Building on commodity hardware and industry standard software programming methods, Baylor group architects a $10,000 reconfigurable computing cluster.
Accelerated computing – using programmable logic and other non-traditional processing resources to augment clusters – has become increasingly popular. Most recently, the NSF announced that $20,000,000 in funding is available for research groups to push beyond petascale computing. Accelerated computing represents the leading edge of the high performance computing wave, as evidenced by the world’s fastest supercomputer, the Roadrunner cluster located at Los Alamos National Labs. Roadrunner makes use of commodity processors coupled with IBM Cell processors, representing a hybrid, accelerated computing system.

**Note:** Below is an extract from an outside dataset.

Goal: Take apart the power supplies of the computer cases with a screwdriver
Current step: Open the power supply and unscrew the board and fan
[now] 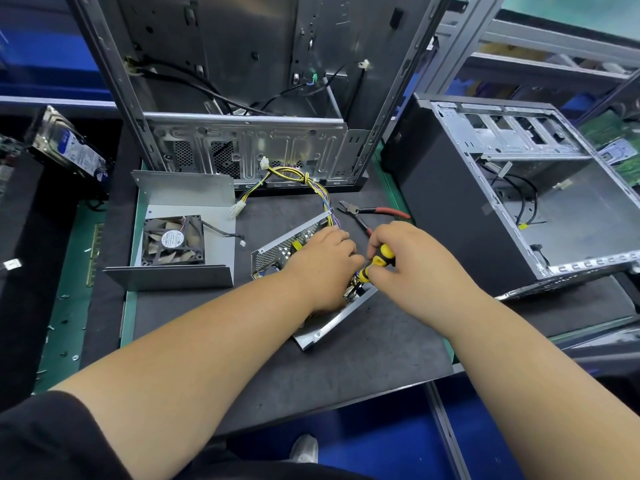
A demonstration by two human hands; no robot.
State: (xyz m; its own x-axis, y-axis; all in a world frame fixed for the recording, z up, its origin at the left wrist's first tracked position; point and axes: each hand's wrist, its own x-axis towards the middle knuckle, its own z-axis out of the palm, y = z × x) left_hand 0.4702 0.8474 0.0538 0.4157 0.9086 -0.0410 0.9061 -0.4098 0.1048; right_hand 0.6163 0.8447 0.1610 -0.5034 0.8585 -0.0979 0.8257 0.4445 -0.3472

Field Programmable Gate Array (FPGA) devices also show great promise for accelerated computing, which is why a group of students at Baylor is architecting an FPGA-based reconfigurable cluster system. Unlike the world’s top-500 supercomputers, however, the Baylor system uses technology one removed from cutting edge and totaling under $10,000 in cost. This lower-cost approach promises fast bring-up from existing, proven technologies, at a much lower cost. Advances in FPGA programming tools also provide access to millions of lines of legacy C code that can be readily refactored for FPGA-based parallel processing.
Algorithms with significant non sequential processing elements, large I/O requirements and less need for closely coupled memories are good candidates for FPGA based reconfigurable computing (RC). In FPGA RC configurations the underlying programmable hardware can be optimized for specific algorithm types and geometries. For this reason, high end, hardware accelerated servers and clusters are now being offered by companies including SGI and Cray. But what can the poor graduate student do in the meantime? Existing RC systems also frequently are hardware dependent. I.e. they are constructed of very specific components and often feature programming models that are not easily accessible or easily portable. Clusters are good because they are scalable. They grow as needed.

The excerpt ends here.